Assignment: Every line with the string "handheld" should be copied from the data.
*** Opening Dataset entries ***
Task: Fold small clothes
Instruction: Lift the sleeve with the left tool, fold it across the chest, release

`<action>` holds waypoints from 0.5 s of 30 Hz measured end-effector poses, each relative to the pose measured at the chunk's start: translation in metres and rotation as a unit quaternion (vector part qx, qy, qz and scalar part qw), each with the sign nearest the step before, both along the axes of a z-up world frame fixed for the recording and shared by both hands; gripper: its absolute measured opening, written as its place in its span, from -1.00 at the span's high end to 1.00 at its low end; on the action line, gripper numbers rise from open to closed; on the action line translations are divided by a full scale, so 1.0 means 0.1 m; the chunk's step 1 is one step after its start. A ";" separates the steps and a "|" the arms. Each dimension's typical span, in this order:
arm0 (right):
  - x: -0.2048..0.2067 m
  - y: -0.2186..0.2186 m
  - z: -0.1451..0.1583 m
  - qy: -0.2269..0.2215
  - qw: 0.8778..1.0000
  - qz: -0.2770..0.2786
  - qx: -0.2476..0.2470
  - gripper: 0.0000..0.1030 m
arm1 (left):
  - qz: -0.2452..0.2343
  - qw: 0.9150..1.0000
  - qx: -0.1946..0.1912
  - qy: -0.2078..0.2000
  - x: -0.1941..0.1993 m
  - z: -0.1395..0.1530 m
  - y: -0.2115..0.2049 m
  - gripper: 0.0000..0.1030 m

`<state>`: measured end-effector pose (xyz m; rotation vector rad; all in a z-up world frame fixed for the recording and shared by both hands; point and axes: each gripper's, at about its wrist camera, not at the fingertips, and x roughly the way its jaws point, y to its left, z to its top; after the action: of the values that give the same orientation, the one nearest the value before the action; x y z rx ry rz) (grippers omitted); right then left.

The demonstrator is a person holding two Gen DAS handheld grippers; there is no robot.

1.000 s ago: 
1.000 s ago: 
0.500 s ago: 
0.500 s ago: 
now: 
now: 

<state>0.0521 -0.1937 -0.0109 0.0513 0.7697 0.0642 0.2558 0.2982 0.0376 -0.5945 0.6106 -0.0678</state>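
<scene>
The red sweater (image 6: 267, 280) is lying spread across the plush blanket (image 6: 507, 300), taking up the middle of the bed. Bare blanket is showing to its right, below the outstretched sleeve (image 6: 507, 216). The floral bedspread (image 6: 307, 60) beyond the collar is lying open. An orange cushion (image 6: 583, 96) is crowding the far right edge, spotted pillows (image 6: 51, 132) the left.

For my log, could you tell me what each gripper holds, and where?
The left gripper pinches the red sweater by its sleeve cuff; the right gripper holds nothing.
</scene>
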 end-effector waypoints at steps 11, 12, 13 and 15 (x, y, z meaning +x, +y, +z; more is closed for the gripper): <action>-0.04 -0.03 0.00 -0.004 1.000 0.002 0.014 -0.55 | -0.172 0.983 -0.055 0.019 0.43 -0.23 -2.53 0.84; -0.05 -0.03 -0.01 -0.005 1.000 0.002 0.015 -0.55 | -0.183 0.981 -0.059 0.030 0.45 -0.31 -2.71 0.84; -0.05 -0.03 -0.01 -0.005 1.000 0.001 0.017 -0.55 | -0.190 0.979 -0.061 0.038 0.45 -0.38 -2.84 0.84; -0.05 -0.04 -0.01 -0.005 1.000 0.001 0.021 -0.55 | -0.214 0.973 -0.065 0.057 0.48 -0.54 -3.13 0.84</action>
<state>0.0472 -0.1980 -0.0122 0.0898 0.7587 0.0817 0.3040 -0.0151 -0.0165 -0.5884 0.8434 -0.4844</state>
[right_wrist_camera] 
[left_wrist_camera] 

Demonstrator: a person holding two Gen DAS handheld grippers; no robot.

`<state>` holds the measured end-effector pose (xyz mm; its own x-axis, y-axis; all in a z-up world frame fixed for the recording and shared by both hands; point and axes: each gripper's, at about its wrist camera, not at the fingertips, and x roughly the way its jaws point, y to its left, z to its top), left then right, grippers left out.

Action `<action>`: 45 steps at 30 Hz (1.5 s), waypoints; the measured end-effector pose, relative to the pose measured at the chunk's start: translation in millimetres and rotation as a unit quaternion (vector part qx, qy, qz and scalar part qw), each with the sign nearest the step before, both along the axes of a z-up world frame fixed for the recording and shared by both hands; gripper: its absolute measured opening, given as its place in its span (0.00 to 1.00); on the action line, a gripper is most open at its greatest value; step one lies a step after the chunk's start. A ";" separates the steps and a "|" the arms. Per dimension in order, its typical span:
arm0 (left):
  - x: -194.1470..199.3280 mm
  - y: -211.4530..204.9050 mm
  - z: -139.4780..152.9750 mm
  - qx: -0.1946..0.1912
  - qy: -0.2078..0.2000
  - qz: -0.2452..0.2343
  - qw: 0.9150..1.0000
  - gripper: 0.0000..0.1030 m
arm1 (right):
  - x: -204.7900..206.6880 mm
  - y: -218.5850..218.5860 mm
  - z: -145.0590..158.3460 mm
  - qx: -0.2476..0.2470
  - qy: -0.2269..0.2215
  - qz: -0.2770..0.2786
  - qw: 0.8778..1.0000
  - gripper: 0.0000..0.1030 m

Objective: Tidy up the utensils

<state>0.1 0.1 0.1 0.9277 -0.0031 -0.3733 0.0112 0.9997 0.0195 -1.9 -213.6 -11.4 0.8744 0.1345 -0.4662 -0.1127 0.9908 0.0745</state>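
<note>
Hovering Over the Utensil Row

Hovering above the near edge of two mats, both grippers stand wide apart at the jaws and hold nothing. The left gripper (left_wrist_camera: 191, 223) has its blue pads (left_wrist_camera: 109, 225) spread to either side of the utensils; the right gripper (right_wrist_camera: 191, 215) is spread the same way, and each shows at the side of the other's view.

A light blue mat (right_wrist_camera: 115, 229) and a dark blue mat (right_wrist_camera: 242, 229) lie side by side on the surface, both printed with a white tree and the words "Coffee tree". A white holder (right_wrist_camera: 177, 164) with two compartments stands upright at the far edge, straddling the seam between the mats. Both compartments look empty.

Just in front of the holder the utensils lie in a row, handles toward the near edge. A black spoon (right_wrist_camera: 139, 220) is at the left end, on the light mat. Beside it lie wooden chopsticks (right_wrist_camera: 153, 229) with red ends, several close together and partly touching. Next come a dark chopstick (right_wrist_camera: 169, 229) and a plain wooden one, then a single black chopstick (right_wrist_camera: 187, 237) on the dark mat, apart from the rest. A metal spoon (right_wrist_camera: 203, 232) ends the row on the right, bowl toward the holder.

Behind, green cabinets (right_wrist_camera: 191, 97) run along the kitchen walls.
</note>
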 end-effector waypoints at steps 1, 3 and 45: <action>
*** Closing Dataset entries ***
Task result:
The demonstrator is a person holding two Gen DAS handheld grippers; there is no robot.
Demonstrator: a person holding two Gen DAS handheld grippers; no robot.

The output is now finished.